Try it: Please restate verbatim the lines that open the listing below, ending with the line in which "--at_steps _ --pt" occurs.

Supplied records:
<<<<

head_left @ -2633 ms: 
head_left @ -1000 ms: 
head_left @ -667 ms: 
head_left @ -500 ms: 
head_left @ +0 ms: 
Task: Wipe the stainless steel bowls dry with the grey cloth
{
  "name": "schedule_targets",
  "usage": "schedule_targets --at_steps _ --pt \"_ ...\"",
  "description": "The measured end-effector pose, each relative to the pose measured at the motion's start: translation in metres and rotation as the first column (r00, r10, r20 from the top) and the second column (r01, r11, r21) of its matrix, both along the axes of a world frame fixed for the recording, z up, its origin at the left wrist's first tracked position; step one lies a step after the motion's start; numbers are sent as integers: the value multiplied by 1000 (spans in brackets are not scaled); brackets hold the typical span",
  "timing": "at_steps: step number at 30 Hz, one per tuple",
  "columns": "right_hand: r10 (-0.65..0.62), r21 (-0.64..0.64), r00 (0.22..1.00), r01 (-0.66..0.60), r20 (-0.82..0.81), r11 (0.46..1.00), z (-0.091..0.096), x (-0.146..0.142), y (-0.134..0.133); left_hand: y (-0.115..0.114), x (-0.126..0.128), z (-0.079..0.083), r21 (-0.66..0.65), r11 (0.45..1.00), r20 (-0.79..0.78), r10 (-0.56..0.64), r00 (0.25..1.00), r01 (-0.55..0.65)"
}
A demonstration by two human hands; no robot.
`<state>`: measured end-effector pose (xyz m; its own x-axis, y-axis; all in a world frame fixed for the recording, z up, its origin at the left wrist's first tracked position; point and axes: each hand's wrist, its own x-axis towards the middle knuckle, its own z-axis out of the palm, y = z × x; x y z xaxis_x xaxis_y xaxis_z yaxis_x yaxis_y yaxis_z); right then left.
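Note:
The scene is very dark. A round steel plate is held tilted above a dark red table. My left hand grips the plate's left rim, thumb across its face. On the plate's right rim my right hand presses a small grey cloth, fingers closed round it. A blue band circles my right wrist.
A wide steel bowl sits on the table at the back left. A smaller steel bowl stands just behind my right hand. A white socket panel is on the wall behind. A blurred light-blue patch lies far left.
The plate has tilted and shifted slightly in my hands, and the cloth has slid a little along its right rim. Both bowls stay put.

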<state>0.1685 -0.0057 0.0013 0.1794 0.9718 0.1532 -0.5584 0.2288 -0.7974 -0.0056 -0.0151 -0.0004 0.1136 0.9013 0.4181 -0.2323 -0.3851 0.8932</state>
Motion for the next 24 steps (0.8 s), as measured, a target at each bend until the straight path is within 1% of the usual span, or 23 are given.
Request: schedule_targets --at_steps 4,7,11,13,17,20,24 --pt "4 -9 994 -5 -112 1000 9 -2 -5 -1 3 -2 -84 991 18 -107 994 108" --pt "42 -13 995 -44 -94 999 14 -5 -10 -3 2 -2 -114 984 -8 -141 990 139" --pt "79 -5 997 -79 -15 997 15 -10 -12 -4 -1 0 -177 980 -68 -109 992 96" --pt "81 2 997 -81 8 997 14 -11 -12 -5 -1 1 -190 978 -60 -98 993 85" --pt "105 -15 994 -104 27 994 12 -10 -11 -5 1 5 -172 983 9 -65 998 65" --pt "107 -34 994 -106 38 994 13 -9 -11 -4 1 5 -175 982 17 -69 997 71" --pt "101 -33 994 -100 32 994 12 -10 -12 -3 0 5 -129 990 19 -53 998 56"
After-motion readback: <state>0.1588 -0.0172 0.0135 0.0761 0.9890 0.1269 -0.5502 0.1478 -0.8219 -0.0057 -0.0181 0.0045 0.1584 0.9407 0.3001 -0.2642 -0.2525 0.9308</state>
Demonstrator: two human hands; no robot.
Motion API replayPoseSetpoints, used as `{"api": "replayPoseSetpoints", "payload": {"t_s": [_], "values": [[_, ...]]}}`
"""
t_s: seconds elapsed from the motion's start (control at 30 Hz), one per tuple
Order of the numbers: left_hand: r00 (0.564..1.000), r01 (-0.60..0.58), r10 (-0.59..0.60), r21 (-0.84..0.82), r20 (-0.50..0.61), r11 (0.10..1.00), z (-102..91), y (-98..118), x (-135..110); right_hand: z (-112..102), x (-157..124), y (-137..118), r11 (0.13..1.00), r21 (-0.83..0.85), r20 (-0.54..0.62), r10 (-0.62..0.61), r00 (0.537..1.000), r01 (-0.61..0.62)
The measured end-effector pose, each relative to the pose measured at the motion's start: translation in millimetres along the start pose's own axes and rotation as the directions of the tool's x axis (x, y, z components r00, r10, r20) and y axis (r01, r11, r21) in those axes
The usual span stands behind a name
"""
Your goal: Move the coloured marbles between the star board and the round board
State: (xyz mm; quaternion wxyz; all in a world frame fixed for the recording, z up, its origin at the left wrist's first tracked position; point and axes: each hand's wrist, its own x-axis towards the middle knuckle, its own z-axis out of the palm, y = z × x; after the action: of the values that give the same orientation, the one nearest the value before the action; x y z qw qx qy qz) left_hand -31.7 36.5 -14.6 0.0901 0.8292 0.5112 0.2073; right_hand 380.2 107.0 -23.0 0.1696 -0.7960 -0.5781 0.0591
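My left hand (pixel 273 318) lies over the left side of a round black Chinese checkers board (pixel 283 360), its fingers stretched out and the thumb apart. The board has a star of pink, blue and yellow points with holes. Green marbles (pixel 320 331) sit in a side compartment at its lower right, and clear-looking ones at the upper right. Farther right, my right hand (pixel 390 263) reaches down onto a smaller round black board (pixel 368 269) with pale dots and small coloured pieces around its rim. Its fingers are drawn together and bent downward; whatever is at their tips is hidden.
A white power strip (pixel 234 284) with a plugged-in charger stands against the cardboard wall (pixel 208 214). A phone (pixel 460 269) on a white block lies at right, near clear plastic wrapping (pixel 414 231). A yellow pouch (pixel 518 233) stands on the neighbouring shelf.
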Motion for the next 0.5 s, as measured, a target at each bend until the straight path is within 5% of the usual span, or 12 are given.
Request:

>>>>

Solution:
head_left @ -2633 ms: 
head_left @ -1000 ms: 
head_left @ -667 ms: 
head_left @ -500 ms: 
head_left @ +0 ms: 
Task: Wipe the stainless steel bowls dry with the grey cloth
{
  "name": "schedule_targets",
  "usage": "schedule_targets --at_steps _ --pt \"_ ...\"",

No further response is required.